## Exercise requirements
Set out exactly every line of the entries below, starting at the line that holds "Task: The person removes" and stopping after the line that holds "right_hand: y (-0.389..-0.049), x".

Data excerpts
********************

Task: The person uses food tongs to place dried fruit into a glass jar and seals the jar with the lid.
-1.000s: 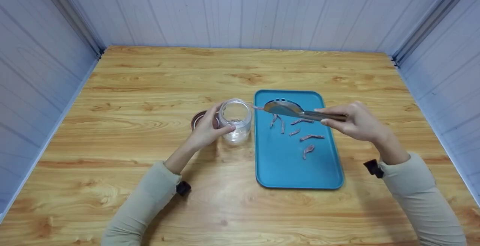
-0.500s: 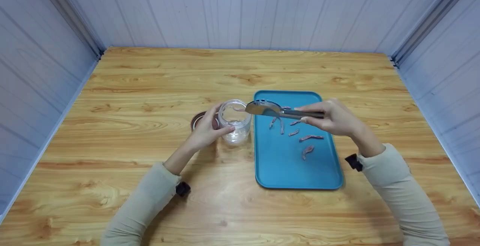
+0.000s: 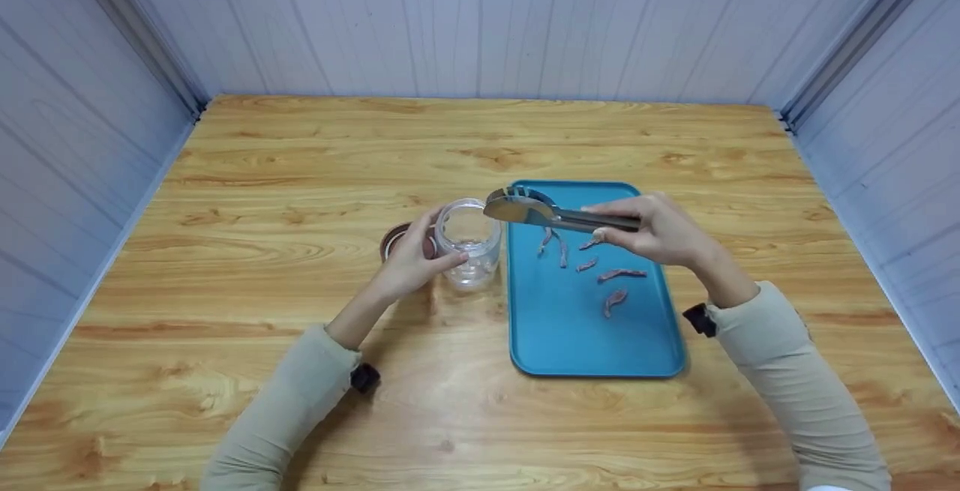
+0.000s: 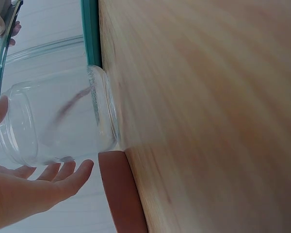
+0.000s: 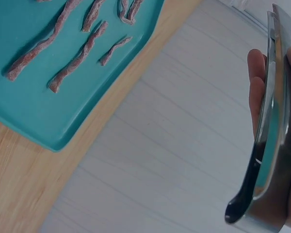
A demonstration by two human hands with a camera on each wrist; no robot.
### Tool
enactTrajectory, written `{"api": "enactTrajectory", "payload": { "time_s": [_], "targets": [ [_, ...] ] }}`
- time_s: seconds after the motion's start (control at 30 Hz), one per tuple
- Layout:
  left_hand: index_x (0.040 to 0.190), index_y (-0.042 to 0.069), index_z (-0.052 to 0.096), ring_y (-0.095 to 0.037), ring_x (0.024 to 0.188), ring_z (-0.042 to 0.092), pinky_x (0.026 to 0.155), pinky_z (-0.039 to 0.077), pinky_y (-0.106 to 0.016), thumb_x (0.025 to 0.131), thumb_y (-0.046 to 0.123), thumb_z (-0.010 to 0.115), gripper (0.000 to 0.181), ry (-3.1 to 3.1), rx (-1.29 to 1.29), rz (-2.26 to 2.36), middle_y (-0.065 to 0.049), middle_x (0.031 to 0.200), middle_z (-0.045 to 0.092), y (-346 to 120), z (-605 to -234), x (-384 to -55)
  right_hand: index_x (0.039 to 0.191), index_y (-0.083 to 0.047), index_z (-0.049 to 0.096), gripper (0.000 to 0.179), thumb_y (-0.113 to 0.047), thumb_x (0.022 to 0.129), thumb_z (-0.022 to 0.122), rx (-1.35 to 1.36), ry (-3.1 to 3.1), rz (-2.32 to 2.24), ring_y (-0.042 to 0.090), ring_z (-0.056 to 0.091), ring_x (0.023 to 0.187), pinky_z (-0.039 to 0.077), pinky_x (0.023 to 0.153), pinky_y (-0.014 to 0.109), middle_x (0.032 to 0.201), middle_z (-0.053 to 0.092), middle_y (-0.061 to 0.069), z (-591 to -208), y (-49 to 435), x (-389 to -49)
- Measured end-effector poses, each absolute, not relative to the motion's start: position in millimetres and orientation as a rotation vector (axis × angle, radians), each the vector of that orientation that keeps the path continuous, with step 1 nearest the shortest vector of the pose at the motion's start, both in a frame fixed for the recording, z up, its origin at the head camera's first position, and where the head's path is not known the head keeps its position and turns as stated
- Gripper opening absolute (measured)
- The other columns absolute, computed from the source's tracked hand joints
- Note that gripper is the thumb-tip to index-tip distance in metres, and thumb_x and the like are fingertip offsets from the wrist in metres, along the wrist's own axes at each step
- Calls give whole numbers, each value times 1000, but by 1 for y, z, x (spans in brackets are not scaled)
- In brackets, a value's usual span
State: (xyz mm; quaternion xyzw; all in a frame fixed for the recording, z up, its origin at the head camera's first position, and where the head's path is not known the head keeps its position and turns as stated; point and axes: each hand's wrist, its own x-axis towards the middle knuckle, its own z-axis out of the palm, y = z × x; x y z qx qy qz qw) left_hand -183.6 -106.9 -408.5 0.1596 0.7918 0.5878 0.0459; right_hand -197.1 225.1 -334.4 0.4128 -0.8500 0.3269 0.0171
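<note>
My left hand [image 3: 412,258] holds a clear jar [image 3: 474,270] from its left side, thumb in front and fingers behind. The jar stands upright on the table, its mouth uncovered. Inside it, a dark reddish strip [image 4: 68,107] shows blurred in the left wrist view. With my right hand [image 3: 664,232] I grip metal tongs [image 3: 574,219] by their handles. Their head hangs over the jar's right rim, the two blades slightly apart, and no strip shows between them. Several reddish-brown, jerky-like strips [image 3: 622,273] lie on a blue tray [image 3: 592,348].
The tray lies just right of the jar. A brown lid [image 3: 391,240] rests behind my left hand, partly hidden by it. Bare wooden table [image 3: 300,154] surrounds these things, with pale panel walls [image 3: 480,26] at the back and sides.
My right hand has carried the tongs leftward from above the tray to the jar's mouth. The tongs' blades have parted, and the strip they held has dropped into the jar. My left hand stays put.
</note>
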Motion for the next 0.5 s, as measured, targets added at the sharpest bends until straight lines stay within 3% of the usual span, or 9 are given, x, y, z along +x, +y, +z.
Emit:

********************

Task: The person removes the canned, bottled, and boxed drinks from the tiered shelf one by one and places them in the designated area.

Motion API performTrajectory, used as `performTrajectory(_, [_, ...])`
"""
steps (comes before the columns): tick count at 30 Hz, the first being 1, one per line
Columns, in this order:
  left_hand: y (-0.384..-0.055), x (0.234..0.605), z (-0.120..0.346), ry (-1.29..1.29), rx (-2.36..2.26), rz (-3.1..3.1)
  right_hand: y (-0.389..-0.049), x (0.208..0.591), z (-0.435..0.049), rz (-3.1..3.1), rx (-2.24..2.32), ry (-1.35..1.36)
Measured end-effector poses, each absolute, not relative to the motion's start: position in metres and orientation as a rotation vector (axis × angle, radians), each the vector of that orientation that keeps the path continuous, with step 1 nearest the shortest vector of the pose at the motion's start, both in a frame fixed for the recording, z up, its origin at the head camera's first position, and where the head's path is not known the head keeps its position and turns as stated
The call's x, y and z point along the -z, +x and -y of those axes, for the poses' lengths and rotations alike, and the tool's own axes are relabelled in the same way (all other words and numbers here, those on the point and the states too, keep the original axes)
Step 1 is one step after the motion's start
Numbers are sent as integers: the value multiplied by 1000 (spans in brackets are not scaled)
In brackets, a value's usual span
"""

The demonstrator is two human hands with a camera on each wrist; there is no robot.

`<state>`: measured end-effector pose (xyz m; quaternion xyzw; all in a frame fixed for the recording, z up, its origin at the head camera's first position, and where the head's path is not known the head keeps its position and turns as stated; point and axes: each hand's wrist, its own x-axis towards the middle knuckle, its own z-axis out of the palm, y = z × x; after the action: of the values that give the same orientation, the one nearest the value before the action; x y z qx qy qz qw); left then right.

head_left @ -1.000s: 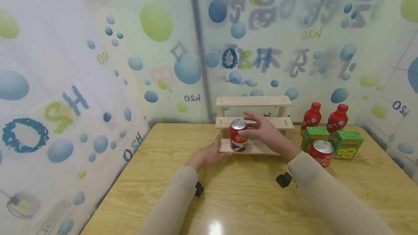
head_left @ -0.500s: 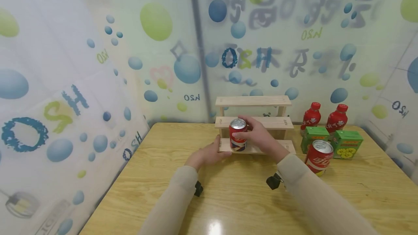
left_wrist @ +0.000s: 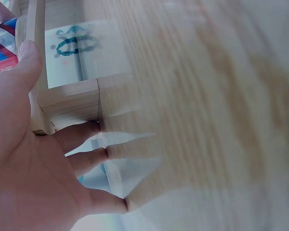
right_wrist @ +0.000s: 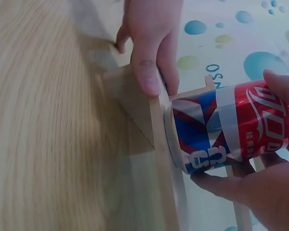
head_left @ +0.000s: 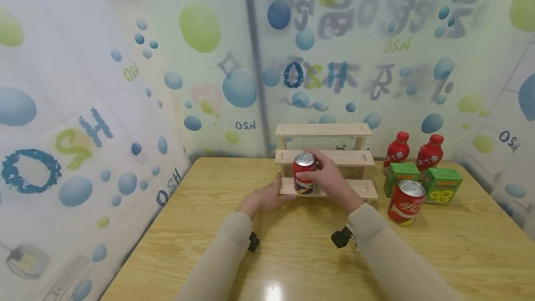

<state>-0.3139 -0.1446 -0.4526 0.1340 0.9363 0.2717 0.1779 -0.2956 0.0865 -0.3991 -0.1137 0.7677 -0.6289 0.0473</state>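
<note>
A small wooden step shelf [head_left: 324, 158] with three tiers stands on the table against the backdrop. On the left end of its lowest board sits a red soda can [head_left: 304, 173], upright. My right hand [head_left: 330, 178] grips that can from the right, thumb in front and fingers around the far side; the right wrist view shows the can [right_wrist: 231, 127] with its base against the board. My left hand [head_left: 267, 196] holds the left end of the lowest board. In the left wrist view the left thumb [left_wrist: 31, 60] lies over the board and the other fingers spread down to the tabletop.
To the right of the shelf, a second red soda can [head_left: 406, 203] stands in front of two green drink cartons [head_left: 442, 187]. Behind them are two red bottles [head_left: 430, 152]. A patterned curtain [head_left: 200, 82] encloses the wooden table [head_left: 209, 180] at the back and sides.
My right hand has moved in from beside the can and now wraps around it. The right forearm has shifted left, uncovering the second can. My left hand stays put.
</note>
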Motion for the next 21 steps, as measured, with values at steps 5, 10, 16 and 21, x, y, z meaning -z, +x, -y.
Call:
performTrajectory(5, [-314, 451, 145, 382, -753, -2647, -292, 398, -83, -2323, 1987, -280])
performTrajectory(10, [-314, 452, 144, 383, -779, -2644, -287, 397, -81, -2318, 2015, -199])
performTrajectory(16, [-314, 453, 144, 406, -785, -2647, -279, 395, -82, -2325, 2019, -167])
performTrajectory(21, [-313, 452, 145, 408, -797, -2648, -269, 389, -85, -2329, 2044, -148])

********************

## Answer for the task
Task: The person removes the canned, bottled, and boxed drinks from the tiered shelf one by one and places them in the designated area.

Motion API performTrajectory, used as `performTrajectory(_, [_, ...])`
"""
steps (comes before the columns): tick count at 30 Hz, the first being 1, one per line
Columns, in this order:
  left_hand: y (-0.384..-0.055), x (0.234..0.605), z (-0.120..0.346), ry (-1.29..1.29), rx (-2.36..2.26), rz (-3.1..3.1)
  right_hand: y (-0.389..-0.049), x (0.208..0.591), z (-0.435..0.049), rz (-3.1..3.1), rx (-2.24..2.32), ry (-1.35..1.36)

The exercise is complete with this answer.